> _About this task_
Your answer should be one number: the count of lines in these entries that hold the word "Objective".

┌────────

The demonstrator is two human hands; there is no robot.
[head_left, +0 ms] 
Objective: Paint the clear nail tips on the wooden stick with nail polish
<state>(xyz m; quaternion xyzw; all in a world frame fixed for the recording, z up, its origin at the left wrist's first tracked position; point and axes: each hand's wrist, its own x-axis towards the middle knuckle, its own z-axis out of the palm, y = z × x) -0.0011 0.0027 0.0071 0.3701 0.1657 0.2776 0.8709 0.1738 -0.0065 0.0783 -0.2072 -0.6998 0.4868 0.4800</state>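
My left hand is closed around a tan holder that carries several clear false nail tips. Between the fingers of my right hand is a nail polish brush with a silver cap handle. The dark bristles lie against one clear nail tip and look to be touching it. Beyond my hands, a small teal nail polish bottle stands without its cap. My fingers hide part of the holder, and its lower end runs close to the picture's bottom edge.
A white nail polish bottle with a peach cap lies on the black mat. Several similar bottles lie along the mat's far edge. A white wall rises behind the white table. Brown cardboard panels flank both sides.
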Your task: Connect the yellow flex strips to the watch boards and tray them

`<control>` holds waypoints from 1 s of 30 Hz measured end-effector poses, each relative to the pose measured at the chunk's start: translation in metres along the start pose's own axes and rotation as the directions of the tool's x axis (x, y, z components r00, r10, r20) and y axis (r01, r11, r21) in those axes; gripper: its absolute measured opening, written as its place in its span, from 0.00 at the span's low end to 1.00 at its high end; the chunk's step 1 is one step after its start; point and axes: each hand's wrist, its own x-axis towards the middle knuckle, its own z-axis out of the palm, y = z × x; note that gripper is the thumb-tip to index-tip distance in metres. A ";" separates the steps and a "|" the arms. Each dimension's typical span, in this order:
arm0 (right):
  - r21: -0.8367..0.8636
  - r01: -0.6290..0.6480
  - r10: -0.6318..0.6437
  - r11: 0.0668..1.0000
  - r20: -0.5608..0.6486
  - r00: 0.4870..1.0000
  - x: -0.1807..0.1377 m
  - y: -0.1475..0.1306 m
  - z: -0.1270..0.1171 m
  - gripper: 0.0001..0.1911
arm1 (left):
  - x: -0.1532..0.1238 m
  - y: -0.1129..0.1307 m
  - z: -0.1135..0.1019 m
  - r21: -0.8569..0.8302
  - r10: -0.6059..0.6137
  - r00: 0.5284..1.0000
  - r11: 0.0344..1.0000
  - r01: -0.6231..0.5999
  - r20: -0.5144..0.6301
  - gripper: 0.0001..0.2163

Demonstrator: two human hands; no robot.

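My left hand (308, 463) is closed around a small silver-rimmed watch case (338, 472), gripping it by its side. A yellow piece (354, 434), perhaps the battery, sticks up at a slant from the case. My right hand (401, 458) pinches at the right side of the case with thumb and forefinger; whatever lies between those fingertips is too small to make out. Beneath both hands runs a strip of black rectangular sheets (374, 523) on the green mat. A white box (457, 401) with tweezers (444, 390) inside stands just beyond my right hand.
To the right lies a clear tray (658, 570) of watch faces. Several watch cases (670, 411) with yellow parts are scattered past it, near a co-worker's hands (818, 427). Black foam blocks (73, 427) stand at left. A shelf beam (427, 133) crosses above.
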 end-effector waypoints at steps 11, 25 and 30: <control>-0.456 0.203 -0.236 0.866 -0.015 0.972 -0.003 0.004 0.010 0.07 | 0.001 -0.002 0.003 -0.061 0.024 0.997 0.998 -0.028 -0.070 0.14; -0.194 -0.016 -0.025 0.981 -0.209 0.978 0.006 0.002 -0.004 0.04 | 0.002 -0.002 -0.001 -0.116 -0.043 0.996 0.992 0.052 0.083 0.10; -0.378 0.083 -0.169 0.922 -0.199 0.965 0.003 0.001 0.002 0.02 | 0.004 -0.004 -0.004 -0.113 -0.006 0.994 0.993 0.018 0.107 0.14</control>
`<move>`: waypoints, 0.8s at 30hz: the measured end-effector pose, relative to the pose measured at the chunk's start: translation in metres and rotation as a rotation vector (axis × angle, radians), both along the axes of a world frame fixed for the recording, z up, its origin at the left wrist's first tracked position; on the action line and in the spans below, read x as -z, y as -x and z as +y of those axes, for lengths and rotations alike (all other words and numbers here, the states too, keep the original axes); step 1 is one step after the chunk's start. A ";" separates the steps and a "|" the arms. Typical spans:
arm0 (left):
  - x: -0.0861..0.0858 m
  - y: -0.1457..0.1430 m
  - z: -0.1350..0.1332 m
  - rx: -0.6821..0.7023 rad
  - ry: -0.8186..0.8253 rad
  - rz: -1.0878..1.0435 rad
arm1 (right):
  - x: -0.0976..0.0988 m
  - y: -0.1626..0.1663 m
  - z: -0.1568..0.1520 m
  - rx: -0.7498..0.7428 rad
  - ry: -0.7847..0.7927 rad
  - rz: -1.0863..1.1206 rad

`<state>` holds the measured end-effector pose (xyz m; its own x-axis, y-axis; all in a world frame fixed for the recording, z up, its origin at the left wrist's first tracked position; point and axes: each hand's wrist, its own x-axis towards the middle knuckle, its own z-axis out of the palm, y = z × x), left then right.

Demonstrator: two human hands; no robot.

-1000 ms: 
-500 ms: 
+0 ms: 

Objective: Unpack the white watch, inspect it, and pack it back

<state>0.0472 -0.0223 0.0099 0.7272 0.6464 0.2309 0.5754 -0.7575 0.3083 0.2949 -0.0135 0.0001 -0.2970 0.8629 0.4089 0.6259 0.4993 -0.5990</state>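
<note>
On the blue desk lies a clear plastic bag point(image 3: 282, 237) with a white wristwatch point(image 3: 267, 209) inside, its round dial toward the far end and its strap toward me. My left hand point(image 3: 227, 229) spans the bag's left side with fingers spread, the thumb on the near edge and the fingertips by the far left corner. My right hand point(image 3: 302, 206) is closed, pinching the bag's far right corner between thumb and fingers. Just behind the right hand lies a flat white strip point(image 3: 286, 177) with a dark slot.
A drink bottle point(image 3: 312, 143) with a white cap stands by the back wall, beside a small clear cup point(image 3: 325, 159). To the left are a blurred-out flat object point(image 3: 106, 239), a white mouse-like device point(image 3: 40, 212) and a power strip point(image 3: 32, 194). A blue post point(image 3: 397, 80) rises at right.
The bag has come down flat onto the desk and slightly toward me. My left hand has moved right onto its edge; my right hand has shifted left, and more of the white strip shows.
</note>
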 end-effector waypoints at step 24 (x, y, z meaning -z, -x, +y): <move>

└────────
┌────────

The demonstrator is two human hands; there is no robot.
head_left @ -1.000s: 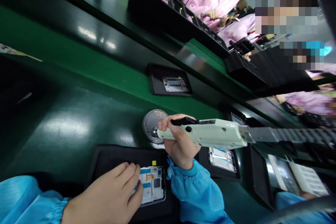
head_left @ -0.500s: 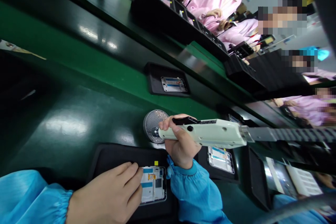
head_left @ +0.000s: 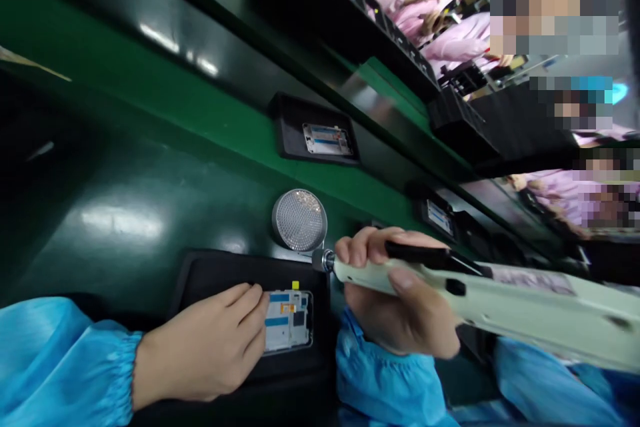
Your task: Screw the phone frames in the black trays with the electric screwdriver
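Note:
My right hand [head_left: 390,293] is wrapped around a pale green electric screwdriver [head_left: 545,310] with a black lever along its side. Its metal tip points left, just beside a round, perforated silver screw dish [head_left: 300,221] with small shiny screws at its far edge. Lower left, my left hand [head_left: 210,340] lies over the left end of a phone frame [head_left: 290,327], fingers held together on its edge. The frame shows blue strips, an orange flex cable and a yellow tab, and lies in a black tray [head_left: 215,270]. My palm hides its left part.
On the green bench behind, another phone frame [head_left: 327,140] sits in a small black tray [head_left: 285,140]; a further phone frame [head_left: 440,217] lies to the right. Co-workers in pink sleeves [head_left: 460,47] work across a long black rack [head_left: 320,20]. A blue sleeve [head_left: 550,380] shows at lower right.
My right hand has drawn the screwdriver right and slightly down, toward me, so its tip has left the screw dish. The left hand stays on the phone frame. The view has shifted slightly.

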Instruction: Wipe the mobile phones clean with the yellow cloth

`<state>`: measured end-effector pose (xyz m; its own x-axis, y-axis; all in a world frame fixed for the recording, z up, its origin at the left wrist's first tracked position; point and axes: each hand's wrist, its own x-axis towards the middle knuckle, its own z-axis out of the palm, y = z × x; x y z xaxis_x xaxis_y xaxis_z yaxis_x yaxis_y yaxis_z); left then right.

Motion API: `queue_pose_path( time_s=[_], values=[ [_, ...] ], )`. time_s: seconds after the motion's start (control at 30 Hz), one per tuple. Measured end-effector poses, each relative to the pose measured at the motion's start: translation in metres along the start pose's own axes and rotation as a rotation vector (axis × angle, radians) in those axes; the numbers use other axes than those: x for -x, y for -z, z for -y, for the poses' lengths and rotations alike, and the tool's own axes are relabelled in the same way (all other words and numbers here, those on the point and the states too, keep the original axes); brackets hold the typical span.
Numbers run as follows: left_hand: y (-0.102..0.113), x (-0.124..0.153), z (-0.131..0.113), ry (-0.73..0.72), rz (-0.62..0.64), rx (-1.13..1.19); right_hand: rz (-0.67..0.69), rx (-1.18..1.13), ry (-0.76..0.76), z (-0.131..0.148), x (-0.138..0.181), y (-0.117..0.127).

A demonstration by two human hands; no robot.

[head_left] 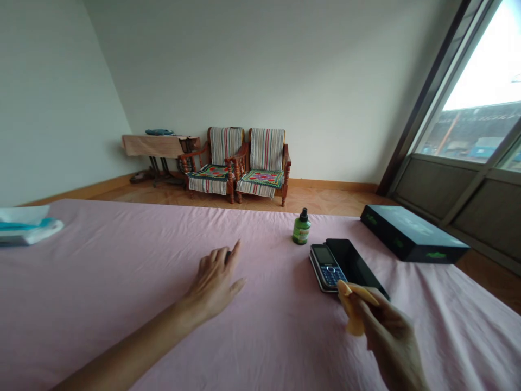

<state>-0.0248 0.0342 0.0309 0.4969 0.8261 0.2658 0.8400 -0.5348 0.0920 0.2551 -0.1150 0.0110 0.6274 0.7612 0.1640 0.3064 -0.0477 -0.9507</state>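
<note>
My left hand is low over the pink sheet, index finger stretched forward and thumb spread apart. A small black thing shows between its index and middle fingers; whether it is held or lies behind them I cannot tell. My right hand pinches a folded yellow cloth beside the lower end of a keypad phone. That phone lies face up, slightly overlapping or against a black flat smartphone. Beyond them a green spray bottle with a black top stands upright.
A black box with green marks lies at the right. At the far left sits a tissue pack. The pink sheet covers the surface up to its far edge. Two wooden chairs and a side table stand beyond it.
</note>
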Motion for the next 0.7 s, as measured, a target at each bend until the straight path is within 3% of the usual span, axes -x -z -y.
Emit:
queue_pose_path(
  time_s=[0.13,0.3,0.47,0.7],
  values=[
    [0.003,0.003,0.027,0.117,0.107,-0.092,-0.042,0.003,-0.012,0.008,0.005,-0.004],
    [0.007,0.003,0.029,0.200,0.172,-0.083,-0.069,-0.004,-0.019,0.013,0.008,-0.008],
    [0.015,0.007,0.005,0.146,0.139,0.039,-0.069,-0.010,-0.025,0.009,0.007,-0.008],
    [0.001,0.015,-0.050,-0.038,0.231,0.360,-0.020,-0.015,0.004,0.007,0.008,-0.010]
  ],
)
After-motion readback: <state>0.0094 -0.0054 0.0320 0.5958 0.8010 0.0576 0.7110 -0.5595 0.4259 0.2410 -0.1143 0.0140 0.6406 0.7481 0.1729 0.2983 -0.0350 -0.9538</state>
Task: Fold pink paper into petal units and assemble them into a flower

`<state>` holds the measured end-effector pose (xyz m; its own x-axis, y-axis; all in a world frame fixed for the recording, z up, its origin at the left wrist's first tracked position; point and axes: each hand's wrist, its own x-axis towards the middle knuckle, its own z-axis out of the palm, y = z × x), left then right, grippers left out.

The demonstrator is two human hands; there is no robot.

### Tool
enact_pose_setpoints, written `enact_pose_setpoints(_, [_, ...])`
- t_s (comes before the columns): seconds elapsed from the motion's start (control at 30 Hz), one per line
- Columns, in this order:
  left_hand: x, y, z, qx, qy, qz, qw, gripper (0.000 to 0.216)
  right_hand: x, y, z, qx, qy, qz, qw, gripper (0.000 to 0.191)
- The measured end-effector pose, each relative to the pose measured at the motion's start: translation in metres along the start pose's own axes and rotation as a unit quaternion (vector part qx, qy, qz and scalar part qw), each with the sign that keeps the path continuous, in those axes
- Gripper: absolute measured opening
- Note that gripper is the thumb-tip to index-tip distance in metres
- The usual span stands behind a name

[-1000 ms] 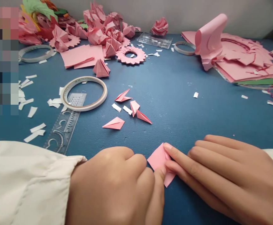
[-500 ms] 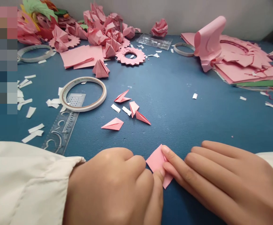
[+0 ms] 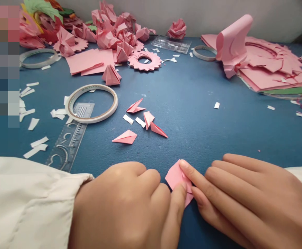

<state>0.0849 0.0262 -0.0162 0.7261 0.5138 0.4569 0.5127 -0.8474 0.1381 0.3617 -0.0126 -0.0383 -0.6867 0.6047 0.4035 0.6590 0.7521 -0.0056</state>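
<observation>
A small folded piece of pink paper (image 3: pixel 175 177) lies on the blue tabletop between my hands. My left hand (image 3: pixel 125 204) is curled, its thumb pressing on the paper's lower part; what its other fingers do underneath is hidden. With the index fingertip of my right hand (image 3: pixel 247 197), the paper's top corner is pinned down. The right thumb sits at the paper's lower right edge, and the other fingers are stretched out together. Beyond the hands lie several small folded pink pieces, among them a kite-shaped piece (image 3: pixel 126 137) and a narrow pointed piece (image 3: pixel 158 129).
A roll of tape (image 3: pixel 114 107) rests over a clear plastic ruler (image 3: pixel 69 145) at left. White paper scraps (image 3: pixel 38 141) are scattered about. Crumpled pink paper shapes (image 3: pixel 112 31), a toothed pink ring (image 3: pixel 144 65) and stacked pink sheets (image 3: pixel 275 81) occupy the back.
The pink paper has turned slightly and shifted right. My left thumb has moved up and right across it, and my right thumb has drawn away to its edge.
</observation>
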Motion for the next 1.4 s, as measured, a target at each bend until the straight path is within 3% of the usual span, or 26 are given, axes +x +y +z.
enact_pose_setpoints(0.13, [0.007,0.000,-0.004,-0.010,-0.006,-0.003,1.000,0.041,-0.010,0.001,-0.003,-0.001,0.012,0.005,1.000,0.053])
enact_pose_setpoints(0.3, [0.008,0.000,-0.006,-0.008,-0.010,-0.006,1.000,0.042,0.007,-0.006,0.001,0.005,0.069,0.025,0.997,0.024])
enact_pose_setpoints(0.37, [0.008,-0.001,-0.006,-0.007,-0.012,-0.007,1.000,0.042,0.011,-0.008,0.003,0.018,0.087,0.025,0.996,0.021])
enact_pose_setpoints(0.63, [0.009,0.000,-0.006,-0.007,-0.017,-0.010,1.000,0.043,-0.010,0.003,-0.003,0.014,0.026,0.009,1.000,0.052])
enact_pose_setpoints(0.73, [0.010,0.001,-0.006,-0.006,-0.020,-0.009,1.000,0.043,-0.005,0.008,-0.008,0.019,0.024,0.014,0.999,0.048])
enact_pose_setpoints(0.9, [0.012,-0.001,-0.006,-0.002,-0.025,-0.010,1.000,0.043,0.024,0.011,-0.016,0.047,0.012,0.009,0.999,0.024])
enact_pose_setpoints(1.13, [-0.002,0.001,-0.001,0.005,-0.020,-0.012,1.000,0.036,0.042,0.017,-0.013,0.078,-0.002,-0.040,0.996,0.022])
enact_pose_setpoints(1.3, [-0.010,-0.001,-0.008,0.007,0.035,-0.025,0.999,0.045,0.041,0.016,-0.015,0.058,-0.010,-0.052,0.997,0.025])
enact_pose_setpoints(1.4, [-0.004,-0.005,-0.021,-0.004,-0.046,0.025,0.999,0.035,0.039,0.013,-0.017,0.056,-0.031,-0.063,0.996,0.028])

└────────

> _Answer to the exercise_
2